Der Papst im Europaparlament Besuch eines Unbequemen
Die Flüchtlingspolitik, die hohe Jugendarbeitslosigkeit, Armut sogar in reichen Ländern - all das hat Papst Franziskus mehrfach kritisiert. Die EU hat sich heute einen unbequemen Gast eingeladen, der Europa sehr kritisch beurteilt.
Papst Franziskus komme nicht als Politiker nach Straßburg. Das hat Vatikansprecher Federico Lombardi klar gemacht, nachdem er auf die Kritik eines französischen Europaabgeordneten angesprochen wurde, der in dem Papstbesuch im Parlament das Prinzip der Trennung von Staat und Kirche verletzt sieht.
Der Papst ist Kirchenoberhaupt - und dennoch wird seine Botschaft in Straßburg eine politische sein. Das kann man schon aus seinen bisherigen Stellungnahmen zum Thema Europa ableiten. Beispiel Lampedusa: Angesichts des Flüchtlingselends vor Europas Küsten sprach er von einer Globalisierung der Gleichgültigkeit: "Die Wohlstandskultur bringt uns dazu, nur an uns selbst zu denken. Sie macht uns taub für die Hilferufe der Anderen. Sie lässt uns in Seifenblasen leben, die schön sind, aber nichtig, Vorspiegelungen des Eitlen und Vorübergehenden, das uns gleichgültig macht gegenüber dem Nächsten."
Projekt der Solidarität
Für Franziskus sind Europa und die Europäische Union ein Projekt der Solidarität. Und immer wenn Europa diesem Anspruch nicht gerecht wird, findet der Papst deutliche Worte, wie vor wenigen Wochen bei einer Audienz für katholische Sozialbewegungen. Mehr als 40 Prozent Jugendarbeitslosigkeit in Italien - das sei ein klarer Fall von Ausgrenzung, sagte der Pontifex. "Wir müssen eine Generation junger Menschen opfern, um ein System zu erhalten und auszugleichen, das sich um den Götzen Geld dreht und nicht um die menschliche Person."
Ein unbequemer Papst, der den Abgeordneten im EU-Parlament und den Vertretern des Europarats ins Gewissen reden wird. Der Vorsitzende der EU-Bischofskonferenz, Reinhard Kardinal Marx, erwartet auch ein klares Wort des Papstes zum Konflikt zwischen der Ukraine und Russland. "Er muss auch vom Krieg sprechen, der auf unserem Kontinent ist", so der Münchner Erzbischof.
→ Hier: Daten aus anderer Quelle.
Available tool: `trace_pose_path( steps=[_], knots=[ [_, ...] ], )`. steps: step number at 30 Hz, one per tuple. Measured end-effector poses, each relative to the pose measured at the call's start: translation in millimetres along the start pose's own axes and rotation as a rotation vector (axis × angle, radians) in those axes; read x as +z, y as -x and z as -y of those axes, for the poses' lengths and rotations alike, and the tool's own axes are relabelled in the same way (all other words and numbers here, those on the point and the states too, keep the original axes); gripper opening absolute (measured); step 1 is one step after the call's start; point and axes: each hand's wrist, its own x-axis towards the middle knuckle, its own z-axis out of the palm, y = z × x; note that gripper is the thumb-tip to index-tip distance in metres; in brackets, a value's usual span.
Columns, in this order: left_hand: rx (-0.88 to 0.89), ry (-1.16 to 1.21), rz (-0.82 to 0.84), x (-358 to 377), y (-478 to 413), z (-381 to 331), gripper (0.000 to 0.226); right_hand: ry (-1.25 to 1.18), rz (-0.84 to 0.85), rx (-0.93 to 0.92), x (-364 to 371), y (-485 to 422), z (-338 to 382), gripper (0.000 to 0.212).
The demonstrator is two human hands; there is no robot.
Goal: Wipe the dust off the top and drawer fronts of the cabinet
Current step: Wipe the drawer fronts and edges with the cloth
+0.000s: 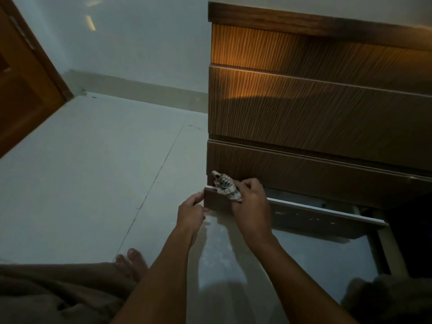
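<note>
A brown wooden cabinet [315,108] with ribbed drawer fronts fills the upper right. Its bottom drawer [327,218] is pulled out, the front panel's top edge showing white. My left hand [190,210] grips the left end of that drawer front. My right hand [251,204] holds a bunched checked cloth [226,185] pressed on the top left corner of the drawer front. The cabinet top is only a thin strip at the upper edge.
Pale tiled floor [93,171] spreads to the left. A wooden door [25,73] stands at the far left. My folded leg and bare foot [133,260] rest on the floor at the bottom left. A dark shape lies at the bottom right.
</note>
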Motion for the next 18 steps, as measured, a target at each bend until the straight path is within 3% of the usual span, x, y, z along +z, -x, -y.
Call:
trace_pose_path(
  steps=[10,14,18],
  knots=[
    [-0.010,0.009,0.005,0.1,0.1,0.1,0.057,-0.269,-0.165,0.355,26.7,-18.9,35.5,0.016],
    [0.002,0.029,0.025,0.9,2.1,-1.5,0.051,-0.424,-0.146,0.324,41.4,-22.8,56.4,0.013],
    [-0.026,0.009,0.002,-0.2,1.1,-2.3,0.028,-0.578,-0.030,0.140,35.5,-32.0,72.1,0.008]
  ],
)
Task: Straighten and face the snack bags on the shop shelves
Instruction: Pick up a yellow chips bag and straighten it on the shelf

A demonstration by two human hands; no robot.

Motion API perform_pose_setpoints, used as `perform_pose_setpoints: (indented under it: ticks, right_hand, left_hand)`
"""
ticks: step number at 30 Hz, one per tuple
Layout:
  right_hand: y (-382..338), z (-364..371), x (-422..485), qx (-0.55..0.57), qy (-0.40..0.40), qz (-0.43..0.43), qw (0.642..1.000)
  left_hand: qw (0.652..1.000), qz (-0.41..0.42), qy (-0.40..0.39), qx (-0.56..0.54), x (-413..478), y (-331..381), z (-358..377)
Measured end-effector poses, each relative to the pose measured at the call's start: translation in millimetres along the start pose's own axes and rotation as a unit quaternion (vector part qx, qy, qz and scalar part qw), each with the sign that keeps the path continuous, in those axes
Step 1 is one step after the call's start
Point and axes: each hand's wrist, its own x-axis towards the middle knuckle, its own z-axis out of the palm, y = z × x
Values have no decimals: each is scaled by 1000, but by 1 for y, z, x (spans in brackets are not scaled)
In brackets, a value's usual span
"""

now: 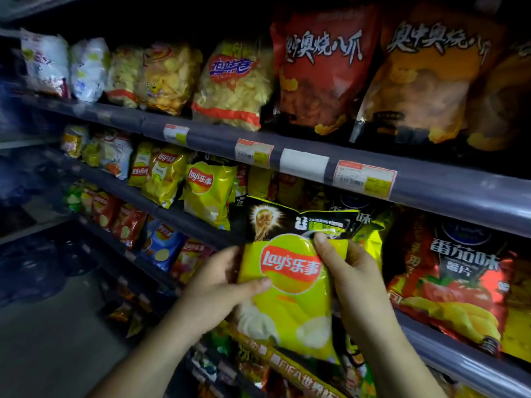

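Observation:
I hold a yellow-green Lay's chip bag (290,305) with a black top band in front of the middle shelf, its logo facing me. My left hand (218,285) grips its left edge, thumb across the front. My right hand (353,271) pinches the right side near the top, thumb on the black band. More yellow Lay's bags (208,191) stand on the same shelf to the left. A red tomato-flavour bag (454,282) stands to the right.
The top shelf carries clear bags of yellow crisps (232,84) and large red (321,67) and orange (425,79) bags. A grey shelf rail (431,182) with price tags runs above the held bag. Lower shelves hold red and blue bags (161,245). The dark aisle floor lies at left.

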Motion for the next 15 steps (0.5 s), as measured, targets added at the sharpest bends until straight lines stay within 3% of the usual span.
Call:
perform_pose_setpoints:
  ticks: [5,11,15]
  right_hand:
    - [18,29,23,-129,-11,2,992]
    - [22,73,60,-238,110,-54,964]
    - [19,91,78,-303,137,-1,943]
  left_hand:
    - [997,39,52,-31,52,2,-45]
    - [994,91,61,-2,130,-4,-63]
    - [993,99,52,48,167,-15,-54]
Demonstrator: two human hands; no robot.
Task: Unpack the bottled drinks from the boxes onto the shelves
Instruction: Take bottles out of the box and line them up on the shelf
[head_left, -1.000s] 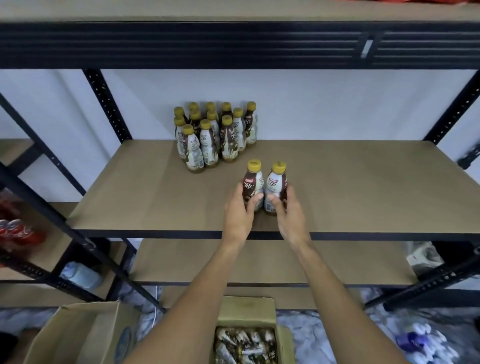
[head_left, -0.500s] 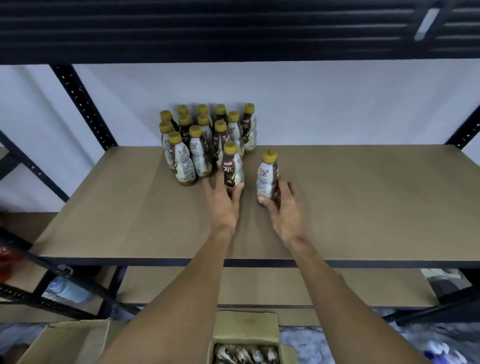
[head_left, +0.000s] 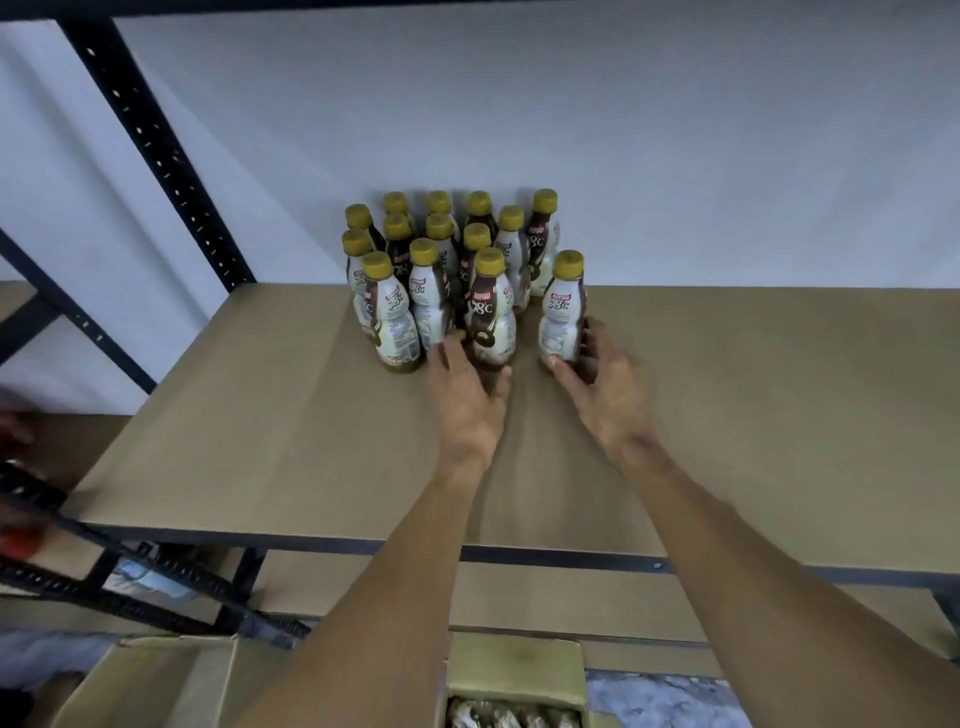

Als zuletzt ein Papst vor dem Europaparlament und dem Europäischen Rat gesprochen hatte, da standen die Zeichen noch auf Entspannung: 1988 war Johannes Paul II. in Straßburg. Wenig später fiel die Mauer, Europa voller Hoffnung. Heute trifft Papst Franziskus auf ein Europa in der Krise, ein Kontinent voller Selbstzweifel. Europa sei müde, sagt Franziskus. "Wir müssen ihm helfen, sich zu verjüngen, seine Wurzeln zu finden. Es ist wahr: Es hat seine Wurzeln verleugnet. Das ist wahr. Aber wir müssen ihm helfen, sie wiederzufinden. Bei den Armen und den alten Menschen beginnt man, um die Gesellschaft zu verändern."
Nicht der Nabel der Welt
Es ist die kürzeste Auslandsreise, die ein Papst je unternommen hat. Einen Vormittag nimmt sich Franziskus Zeit für Straßburg. Er verzichtet bewusst auf jede Form der öffentlichen Religionsausübung. Kein Gottesdienst, keine Liturgie. Möglicherweise ist auch das der Tatsache geschuldet, dass einige EU-Parlamentarier den Besuch des Kirchenoberhauptes kritisch sehen.
Umgekehrt betrachtet dieser Papst aus Argentinien Europa nicht als den Nabel der Welt. Sein Blick geht zu den Rändern. Seine erste Reise in Italien ging nach Lampedusa und seine erste Europareise führte ihn nicht ins Herz des alten, katholischen Europas, nach Frankreich oder Spanien, sondern an die Peripherie, nach Albanien.